Below is a listing. Write out exactly its lines between the one holding "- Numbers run" and the one holding "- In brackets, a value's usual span", inclusive.

Exercise data START

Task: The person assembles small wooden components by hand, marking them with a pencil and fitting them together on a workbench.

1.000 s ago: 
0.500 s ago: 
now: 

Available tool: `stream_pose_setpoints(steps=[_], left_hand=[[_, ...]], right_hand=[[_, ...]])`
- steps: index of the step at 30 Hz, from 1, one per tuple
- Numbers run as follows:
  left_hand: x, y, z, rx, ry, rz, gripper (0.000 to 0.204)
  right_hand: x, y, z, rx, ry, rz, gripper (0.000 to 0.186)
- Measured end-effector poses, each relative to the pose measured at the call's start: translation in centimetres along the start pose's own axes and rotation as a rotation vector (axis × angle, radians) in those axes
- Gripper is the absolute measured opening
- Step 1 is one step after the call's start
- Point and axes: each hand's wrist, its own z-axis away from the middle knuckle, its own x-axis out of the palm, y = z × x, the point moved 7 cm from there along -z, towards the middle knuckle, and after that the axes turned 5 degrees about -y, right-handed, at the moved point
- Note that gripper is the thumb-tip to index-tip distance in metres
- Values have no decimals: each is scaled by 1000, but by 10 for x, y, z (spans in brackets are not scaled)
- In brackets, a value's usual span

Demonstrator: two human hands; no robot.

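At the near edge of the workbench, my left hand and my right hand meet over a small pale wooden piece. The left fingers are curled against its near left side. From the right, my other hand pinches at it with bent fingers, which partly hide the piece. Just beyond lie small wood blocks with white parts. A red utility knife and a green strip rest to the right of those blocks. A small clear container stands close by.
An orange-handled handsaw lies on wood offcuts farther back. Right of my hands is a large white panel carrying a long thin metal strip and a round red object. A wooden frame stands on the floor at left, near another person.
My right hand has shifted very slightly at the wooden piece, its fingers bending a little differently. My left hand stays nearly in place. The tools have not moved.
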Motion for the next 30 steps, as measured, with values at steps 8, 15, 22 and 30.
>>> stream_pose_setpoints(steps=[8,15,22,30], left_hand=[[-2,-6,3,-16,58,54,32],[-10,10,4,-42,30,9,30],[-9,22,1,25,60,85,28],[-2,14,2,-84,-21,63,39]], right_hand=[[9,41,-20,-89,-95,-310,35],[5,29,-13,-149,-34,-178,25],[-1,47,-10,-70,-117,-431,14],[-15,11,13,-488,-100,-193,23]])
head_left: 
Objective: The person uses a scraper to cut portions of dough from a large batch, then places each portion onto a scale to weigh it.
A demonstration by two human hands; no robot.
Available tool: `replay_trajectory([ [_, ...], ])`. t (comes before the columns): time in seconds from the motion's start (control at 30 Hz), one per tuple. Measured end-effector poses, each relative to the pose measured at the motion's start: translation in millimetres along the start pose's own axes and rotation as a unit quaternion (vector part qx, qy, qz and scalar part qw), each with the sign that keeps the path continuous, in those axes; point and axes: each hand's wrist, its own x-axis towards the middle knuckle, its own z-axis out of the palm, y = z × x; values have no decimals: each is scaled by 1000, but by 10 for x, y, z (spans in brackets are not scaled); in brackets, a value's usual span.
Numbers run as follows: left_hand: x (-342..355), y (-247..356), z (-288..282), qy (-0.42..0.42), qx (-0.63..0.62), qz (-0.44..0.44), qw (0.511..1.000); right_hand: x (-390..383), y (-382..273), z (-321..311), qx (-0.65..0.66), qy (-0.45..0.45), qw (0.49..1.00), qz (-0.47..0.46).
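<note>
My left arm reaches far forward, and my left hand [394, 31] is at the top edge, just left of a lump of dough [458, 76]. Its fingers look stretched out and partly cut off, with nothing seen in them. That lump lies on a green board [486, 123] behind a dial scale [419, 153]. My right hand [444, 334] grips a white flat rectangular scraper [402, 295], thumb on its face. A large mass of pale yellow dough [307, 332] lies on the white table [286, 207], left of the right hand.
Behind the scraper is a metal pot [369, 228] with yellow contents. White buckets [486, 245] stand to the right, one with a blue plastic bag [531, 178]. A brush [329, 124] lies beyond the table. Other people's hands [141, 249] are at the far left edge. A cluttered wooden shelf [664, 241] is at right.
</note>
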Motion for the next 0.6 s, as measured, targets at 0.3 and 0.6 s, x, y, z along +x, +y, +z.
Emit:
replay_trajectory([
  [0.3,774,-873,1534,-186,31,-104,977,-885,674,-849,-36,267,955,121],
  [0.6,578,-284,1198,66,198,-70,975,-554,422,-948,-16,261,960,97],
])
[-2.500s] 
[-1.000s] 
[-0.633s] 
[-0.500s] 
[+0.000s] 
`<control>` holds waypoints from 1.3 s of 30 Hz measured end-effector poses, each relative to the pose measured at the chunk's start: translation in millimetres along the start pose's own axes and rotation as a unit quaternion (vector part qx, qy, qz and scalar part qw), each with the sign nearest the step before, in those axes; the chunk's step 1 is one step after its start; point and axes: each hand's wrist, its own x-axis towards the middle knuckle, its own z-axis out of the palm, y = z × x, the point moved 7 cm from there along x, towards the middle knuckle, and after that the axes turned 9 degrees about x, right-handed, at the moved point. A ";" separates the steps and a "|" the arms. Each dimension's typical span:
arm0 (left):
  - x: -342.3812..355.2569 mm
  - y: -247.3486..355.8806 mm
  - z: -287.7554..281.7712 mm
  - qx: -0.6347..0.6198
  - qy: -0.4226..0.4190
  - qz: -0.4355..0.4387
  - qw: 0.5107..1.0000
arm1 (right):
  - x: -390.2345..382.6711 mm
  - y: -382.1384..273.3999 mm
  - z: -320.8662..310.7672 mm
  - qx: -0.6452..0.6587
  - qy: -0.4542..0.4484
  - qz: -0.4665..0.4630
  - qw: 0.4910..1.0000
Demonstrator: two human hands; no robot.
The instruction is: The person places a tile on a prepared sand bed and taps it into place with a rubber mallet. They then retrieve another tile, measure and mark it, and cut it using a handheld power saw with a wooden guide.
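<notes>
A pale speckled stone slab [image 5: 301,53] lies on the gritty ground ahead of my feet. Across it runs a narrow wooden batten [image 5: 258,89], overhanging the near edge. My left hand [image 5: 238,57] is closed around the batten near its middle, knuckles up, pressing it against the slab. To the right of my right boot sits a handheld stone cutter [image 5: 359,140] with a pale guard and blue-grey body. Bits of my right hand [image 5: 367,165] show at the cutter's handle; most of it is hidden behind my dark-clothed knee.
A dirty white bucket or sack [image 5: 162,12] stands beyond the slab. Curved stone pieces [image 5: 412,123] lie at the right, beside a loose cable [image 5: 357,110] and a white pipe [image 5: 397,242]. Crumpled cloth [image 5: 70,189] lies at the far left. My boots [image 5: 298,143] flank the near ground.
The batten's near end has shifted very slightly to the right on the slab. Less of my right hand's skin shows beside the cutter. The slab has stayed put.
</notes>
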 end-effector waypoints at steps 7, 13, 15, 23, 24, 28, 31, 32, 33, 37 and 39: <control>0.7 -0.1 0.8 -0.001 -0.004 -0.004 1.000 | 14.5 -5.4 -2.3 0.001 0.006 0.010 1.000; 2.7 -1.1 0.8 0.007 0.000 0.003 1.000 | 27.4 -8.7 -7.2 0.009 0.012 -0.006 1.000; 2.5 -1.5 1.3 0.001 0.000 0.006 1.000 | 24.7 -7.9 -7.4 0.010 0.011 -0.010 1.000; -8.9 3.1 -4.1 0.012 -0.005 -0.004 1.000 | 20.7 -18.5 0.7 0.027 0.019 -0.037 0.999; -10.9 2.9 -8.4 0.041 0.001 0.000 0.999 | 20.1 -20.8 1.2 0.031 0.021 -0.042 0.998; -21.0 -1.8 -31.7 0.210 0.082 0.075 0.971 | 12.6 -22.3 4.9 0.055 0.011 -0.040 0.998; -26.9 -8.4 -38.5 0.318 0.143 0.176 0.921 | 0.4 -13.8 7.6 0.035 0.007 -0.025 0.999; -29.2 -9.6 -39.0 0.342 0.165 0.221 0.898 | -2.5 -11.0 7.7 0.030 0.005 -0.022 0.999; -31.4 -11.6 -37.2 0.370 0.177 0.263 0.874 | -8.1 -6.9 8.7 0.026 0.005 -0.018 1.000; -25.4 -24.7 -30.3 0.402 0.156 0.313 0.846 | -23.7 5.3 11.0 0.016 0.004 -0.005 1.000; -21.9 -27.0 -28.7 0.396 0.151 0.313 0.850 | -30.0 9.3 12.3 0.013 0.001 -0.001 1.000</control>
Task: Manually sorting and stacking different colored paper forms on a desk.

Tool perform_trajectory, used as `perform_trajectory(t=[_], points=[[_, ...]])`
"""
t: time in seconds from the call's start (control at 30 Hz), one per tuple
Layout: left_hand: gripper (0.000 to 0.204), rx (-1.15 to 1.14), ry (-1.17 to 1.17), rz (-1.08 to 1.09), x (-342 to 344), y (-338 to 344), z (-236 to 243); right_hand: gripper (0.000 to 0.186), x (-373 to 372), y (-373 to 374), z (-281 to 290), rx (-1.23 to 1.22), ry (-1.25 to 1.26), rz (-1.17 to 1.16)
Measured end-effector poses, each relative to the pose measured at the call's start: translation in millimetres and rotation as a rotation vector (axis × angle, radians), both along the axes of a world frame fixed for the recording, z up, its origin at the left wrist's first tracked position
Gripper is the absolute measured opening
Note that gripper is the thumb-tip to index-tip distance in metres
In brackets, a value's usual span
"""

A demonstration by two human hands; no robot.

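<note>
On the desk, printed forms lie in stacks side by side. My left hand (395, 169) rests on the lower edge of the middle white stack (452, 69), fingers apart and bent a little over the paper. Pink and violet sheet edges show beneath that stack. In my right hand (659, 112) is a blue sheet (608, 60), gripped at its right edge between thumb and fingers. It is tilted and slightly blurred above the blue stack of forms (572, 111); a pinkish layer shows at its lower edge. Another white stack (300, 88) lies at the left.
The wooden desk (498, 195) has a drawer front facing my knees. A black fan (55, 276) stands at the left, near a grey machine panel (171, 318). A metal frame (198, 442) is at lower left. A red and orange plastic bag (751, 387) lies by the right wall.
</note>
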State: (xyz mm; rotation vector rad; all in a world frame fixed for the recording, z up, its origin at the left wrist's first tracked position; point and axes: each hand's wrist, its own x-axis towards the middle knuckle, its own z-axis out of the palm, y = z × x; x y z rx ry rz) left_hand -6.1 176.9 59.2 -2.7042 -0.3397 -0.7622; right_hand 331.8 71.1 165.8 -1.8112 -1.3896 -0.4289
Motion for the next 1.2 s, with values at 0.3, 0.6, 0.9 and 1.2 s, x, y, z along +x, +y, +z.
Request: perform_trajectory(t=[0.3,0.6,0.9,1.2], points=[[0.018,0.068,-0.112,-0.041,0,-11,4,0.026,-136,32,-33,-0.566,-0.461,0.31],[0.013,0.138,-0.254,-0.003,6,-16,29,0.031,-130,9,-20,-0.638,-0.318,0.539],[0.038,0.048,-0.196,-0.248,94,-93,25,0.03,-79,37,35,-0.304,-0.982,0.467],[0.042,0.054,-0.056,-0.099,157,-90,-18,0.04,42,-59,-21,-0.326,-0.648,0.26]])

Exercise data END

The completed task:
- Numbers run as follows:
  left_hand: x, y, z, rx, ry, rz, gripper (0.000 to 0.204)
  right_hand: x, y, z, rx, ry, rz, gripper (0.000 to 0.186)
- Measured end-effector poses, each relative to the pose measured at the call's start: translation in centimetres along the start pose's own axes and rotation as a rotation vector (axis × angle, radians) in those axes
- Gripper is the absolute measured opening
- Step 1 is one step after the call's start
- Point and axes: each hand's wrist, its own z-axis away from the middle knuckle, its own x-axis out of the palm, y = z × x, the point moved 7 cm from there along -z, towards the middle knuckle, and after that the axes turned 5 degrees about -y, right-handed, at the moved point
- Note that gripper is the thumb-tip to index-tip distance in metres
- Values have no decimals: each is scaled by 1000, but by 10 for x, y, z (spans in brackets are not scaled)
- In brackets, a value's usual span

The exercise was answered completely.